• Exercise goal
Every line holding the word "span" should be copied from the material.

• Provided material
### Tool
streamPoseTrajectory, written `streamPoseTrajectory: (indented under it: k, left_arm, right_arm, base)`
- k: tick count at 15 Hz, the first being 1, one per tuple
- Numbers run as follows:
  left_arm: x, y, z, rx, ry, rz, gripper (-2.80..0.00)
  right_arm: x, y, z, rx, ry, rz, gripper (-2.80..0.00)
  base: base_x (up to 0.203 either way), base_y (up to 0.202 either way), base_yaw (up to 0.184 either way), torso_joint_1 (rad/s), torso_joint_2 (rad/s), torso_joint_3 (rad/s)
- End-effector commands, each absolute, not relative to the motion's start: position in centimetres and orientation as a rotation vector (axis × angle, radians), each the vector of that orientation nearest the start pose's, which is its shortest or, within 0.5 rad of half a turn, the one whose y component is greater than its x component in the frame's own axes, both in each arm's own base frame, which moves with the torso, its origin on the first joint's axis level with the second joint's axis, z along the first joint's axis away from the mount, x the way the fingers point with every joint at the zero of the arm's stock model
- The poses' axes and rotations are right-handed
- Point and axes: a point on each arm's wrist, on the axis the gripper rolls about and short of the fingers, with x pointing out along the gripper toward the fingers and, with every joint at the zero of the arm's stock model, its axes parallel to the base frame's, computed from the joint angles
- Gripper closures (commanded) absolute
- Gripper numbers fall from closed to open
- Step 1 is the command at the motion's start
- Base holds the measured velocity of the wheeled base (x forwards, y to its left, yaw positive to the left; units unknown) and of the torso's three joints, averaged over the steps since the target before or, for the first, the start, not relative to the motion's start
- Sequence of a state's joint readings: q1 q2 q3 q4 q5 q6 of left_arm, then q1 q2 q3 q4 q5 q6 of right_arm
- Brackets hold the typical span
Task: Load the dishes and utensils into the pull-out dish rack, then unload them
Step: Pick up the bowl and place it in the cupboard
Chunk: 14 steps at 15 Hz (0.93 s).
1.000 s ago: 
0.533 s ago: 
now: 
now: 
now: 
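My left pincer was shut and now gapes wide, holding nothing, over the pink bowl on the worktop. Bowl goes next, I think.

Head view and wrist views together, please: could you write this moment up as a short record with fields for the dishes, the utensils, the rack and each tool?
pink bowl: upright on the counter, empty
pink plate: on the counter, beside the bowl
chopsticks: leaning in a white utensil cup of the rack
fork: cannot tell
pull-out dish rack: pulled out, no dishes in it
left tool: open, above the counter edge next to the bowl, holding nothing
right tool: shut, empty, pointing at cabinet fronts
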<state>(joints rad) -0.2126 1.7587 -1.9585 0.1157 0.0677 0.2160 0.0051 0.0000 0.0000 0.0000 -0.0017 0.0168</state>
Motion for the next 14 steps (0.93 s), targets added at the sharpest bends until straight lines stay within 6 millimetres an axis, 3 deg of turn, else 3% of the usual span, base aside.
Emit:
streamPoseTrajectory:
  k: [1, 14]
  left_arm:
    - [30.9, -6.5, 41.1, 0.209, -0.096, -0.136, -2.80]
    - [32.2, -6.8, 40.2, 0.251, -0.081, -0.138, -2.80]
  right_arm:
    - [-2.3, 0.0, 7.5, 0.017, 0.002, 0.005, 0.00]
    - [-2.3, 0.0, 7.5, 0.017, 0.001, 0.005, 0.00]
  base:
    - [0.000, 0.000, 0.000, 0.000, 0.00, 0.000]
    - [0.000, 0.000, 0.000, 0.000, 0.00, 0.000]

• Expected output
- Brackets hold the typical span
Motion for the next 14 steps (0.93 s), targets added at the sharpest bends until straight lines stay within 6 millimetres an axis, 3 deg of turn, else 3% of the usual span, base aside.

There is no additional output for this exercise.